America’s reluctance to convert to the metric system was once famously lampooned by television’s longest-running animated sitcom, "The Simpsons," in an episode from way back in the Nineties.
During a town hall meeting, elderly curmudgeon Abe “Grampa” Simpson stands up in outrage at the mention of the metric system, the international system of measurement now officially adopted by all but three nations in the world: Myanmar (formerly known as Burma), Liberia -- and the United States.
“The metric system is the tool of the devil," Abe Simpson said. "My car gets 40 rods to the hogshead and that’s the way I likes it!”
Grampa Simpson’s stubborn adherence to antiquated (very antiquated -- the hogshead is a British measurement from the 1400s) measurement terms may be funny, but it hints at something more poignant: The U.S. is out of sync with the modern world by sticking to units of measurement based on the British imperial system -- which, it should be noted, was abandoned by the United Kingdom itself long ago.
But much has changed since that episode first aired in 1995, and even then the U.S. was already well on its way then to integrating metric units into its culture.

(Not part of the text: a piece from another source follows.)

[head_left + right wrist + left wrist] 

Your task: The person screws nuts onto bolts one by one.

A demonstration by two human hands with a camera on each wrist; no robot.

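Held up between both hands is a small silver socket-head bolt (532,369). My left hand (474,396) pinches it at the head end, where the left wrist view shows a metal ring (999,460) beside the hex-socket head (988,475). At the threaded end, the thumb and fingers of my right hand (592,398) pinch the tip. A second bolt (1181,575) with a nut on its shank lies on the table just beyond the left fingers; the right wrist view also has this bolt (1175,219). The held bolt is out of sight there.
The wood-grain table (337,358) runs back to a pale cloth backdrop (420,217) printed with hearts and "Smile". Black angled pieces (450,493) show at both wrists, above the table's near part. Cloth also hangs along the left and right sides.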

“It’s inevitable that the U.S. will be on the metric system someday,” said Don Jordan, professor of mathematics at the University of South Carolina and a senior member of the U.S. Metric Association, a non-profit group that advocates for the adoption of the metric system in America.
“It’s already heading in that direction and it’s not going to turn back around,” he said.
While some form of the metric system has been around since it was invented by France in 1799, the modern form, known as the International System of Units, or SI, was introduced in 1960.
In 1968, following the formal adoption of the SI system by most countries -- including key U.S. trading partners like the UK and Canada -- Congress authorized a three-year study to examine the feasibility of the country, officially converting its measurement system to SI units, or “metrication,” as the process is technically known.
The study found that in many cases, many private U.S.-based corporations that do business with other countries have already adopted the metric system. It also found that a gradual transition from the current system to the metric system would be in the best economic interests of the U.S.
In 1975, President Gerald Ford signed the Metric Conversion Act into law, formally adopting the metric system as the “preferred system” of the U.S. for trade and commerce.
The Act also established the U.S. Metric Board, which was tasked with educating the American public about metrication. The USMB was later defunded by President Ronald Reagan in 1982 and is now defunct.
Nevertheless, the metric system has increasingly been integrated by state agencies, while the government has encouraged but not required metrication in the private sector.
While metric system advocates like Jordan are confident that metrication in the U.S. is moving forward, he points out that the American public education system remains an area where progress has stalled.
Jordan said that while public school curricula include both measurement systems, most teachers are not properly trained to use the metric system, and as a result they usually place greater emphasis on the customary measurement system in the U.S. than on the metric system.
“Teachers are not being taught how to use the [metric] system, and so the problem is being recycled in the U.S.,” Jordan said.
The USMA promotes metric system training programs for teachers nationwide, but funding for such programs is generally limited to fees and support from private companies such as metric ruler manufacturers.
Jordan would like to see a greater push from within the Department of Education to promote metrication but doesn't think a mandate would work.
He believes the process would benefit from greater coordination between the DOE, state governors and superintendents, but that there is currently little political incentive to organize such an effort.
“Nobody is going to get elected to Congress by pushing for the metric system,” Jordan said.
Still, public pressure may lead to the issue of metrication being revisited by the U.S. government. In December, a petition was submitted to the White House online that requested that the metric system be adopted by the U.S. as its official measurement system.
The petition surpassed the 25,000-signature threshold by the Jan. 30 deadline by 17,000 signatures, and it will eventually receive a written response by the White House as a result.
“Why should we convert to using the Metric System?” the petition said. “Because it's superior, less convoluted -- everything is ordered in units of tens, while the chaotic arrangement of the Imperial System slows things down for us -- not only in terms of education, but also businesses, science, foreign relations, and daily life.”